_TASK DIRECTIONS_: Give the data again exactly as it appears.

BEGIN SOURCE DATA

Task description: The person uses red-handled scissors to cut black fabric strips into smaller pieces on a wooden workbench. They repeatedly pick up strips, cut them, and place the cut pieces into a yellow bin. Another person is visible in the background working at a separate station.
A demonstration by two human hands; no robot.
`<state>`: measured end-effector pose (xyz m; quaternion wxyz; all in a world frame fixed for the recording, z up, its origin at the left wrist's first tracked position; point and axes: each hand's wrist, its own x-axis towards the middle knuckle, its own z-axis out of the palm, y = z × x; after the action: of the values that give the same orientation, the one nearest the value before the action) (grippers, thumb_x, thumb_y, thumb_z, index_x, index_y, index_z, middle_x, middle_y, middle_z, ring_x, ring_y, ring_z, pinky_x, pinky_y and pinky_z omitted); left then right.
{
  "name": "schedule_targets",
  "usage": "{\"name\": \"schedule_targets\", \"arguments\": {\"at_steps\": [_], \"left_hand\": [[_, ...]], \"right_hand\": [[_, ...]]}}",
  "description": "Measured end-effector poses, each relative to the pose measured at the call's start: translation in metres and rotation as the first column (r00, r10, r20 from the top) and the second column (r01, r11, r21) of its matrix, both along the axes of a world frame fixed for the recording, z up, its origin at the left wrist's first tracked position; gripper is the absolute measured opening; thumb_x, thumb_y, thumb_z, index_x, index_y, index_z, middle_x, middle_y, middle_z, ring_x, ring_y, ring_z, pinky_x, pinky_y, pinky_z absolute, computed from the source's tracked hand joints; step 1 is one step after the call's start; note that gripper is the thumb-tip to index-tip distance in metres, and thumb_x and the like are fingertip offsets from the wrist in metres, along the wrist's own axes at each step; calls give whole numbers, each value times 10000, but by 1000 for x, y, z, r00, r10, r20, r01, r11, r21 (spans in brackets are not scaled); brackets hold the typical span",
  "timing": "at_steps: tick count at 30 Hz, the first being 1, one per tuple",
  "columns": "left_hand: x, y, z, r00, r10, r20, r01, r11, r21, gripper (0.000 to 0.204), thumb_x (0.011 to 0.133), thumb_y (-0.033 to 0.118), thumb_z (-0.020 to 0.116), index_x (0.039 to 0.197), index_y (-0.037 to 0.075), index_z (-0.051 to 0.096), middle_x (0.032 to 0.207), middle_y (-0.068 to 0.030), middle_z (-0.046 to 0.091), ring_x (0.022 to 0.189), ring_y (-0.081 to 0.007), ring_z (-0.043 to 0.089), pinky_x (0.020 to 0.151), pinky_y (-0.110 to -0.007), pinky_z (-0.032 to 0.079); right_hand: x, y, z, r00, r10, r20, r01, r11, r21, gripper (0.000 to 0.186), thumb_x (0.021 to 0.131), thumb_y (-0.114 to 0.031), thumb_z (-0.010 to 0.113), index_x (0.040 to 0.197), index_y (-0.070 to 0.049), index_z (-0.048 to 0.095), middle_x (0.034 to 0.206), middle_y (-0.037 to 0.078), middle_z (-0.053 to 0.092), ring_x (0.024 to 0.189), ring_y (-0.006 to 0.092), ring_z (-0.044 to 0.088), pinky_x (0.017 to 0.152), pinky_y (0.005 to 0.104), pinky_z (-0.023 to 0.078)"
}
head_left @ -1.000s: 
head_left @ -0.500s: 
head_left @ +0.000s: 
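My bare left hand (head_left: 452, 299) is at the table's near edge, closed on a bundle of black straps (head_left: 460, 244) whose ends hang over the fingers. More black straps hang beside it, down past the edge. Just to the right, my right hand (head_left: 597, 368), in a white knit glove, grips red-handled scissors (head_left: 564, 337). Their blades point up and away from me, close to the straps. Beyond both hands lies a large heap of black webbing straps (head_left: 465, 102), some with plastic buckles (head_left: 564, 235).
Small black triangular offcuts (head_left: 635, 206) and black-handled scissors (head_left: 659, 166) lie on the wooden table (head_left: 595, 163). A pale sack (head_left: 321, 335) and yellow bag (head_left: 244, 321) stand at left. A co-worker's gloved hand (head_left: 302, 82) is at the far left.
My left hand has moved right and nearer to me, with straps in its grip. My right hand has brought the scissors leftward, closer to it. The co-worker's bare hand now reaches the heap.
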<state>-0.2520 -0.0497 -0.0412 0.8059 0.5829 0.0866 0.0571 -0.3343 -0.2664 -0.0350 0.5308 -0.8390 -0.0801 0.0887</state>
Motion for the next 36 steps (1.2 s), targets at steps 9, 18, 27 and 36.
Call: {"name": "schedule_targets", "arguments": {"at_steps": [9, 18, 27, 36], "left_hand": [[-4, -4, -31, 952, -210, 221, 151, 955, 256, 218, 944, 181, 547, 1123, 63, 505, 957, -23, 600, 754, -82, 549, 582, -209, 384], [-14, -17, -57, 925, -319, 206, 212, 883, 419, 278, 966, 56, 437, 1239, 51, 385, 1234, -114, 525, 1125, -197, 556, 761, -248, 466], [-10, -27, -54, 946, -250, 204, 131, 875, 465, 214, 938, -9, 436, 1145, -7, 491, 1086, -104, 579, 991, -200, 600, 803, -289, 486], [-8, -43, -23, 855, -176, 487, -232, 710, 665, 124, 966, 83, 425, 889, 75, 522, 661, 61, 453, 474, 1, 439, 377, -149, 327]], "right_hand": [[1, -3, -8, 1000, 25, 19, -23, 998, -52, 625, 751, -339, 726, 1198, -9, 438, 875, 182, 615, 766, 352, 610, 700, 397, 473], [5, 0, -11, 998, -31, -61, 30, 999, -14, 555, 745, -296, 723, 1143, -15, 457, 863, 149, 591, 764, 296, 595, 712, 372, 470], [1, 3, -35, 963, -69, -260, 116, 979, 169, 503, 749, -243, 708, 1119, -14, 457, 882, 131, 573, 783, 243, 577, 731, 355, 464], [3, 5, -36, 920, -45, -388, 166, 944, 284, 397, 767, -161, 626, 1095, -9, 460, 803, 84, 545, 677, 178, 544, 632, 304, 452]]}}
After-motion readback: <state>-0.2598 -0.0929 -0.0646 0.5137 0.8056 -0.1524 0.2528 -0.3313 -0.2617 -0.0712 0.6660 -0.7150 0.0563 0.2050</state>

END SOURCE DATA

_EXERCISE RESULT_:
Task description: The person uses red-handled scissors to cut black fabric strips into smaller pieces on a wooden workbench. They repeatedly pick up strips, cut them, and place the cut pieces into a yellow bin. Another person is visible in the background working at a separate station.
A demonstration by two human hands; no robot.
`<state>`: measured end-effector pose (xyz m; quaternion wxyz; all in a world frame fixed for the recording, z up, its origin at the left wrist's first tracked position; point and axes: each hand's wrist, its own x-axis towards the middle knuckle, its own z-axis out of the palm, y = z × x; after the action: of the values that give the same orientation, the one nearest the value before the action) (grippers, thumb_x, thumb_y, thumb_z, index_x, index_y, index_z, middle_x, middle_y, middle_z, ring_x, ring_y, ring_z, pinky_x, pinky_y and pinky_z omitted); left then right.
{
  "name": "schedule_targets",
  "usage": "{\"name\": \"schedule_targets\", \"arguments\": {\"at_steps\": [_], \"left_hand\": [[_, ...]], \"right_hand\": [[_, ...]]}}",
  "description": "Measured end-effector poses, each relative to the pose measured at the call's start: translation in metres and rotation as the first column (r00, r10, r20 from the top) and the second column (r01, r11, r21) of its matrix, both along the axes of a world frame fixed for the recording, z up, its origin at the left wrist's first tracked position; gripper is the absolute measured opening; thumb_x, thumb_y, thumb_z, index_x, index_y, index_z, middle_x, middle_y, middle_z, ring_x, ring_y, ring_z, pinky_x, pinky_y, pinky_z absolute, computed from the source's tracked hand joints; step 1 is one step after the call's start; note that gripper is the thumb-tip to index-tip distance in metres, and thumb_x and the like are fingertip offsets from the wrist in metres, along the wrist's own axes at each step; calls give whole numbers, each value times 10000, but by 1000 for x, y, z, r00, r10, r20, r01, r11, r21 (spans in brackets are not scaled); brackets hold the typical span",
  "timing": "at_steps: tick count at 30 Hz, the first being 1, one per tuple",
  "columns": "left_hand: x, y, z, r00, r10, r20, r01, r11, r21, gripper (0.000 to 0.204), thumb_x (0.011 to 0.133), thumb_y (-0.033 to 0.118), thumb_z (-0.020 to 0.116), index_x (0.039 to 0.197), index_y (-0.037 to 0.075), index_z (-0.051 to 0.096), middle_x (0.032 to 0.207), middle_y (-0.068 to 0.030), middle_z (-0.046 to 0.091), ring_x (0.022 to 0.189), ring_y (-0.081 to 0.007), ring_z (-0.043 to 0.089), pinky_x (0.020 to 0.151), pinky_y (-0.110 to -0.007), pinky_z (-0.032 to 0.079); right_hand: x, y, z, r00, r10, r20, r01, r11, r21, gripper (0.000 to 0.186), thumb_x (0.021 to 0.131), thumb_y (-0.114 to 0.031), thumb_z (-0.010 to 0.113), index_x (0.040 to 0.197), index_y (-0.070 to 0.049), index_z (-0.048 to 0.095), middle_x (0.034 to 0.206), middle_y (-0.037 to 0.078), middle_z (-0.053 to 0.092), ring_x (0.024 to 0.189), ring_y (-0.006 to 0.092), ring_z (-0.044 to 0.088), pinky_x (0.017 to 0.152), pinky_y (0.005 to 0.104), pinky_z (-0.023 to 0.078)"
}
head_left @ -1.000s: 
head_left @ -0.500s: 
head_left @ +0.000s: 
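My bare left hand (head_left: 452, 299) is at the table's near edge, closed on a bundle of black straps (head_left: 460, 244) whose ends hang over the fingers. More black straps hang beside it, down past the edge. Just to the right, my right hand (head_left: 597, 368), in a white knit glove, grips red-handled scissors (head_left: 564, 337). Their blades point up and away from me, close to the straps. Beyond both hands lies a large heap of black webbing straps (head_left: 465, 102), some with plastic buckles (head_left: 564, 235).
Small black triangular offcuts (head_left: 635, 206) and black-handled scissors (head_left: 659, 166) lie on the wooden table (head_left: 595, 163). A pale sack (head_left: 321, 335) and yellow bag (head_left: 244, 321) stand at left. A co-worker's gloved hand (head_left: 302, 82) is at the far left.
My left hand has moved right and nearer to me, with straps in its grip. My right hand has brought the scissors leftward, closer to it. The co-worker's bare hand now reaches the heap.
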<state>-0.2520 -0.0497 -0.0412 0.8059 0.5829 0.0866 0.0571 -0.3343 -0.2664 -0.0350 0.5308 -0.8390 -0.0801 0.0887</state>
Motion for the next 36 steps (1.2 s), targets at steps 9, 18, 27 and 36.
Call: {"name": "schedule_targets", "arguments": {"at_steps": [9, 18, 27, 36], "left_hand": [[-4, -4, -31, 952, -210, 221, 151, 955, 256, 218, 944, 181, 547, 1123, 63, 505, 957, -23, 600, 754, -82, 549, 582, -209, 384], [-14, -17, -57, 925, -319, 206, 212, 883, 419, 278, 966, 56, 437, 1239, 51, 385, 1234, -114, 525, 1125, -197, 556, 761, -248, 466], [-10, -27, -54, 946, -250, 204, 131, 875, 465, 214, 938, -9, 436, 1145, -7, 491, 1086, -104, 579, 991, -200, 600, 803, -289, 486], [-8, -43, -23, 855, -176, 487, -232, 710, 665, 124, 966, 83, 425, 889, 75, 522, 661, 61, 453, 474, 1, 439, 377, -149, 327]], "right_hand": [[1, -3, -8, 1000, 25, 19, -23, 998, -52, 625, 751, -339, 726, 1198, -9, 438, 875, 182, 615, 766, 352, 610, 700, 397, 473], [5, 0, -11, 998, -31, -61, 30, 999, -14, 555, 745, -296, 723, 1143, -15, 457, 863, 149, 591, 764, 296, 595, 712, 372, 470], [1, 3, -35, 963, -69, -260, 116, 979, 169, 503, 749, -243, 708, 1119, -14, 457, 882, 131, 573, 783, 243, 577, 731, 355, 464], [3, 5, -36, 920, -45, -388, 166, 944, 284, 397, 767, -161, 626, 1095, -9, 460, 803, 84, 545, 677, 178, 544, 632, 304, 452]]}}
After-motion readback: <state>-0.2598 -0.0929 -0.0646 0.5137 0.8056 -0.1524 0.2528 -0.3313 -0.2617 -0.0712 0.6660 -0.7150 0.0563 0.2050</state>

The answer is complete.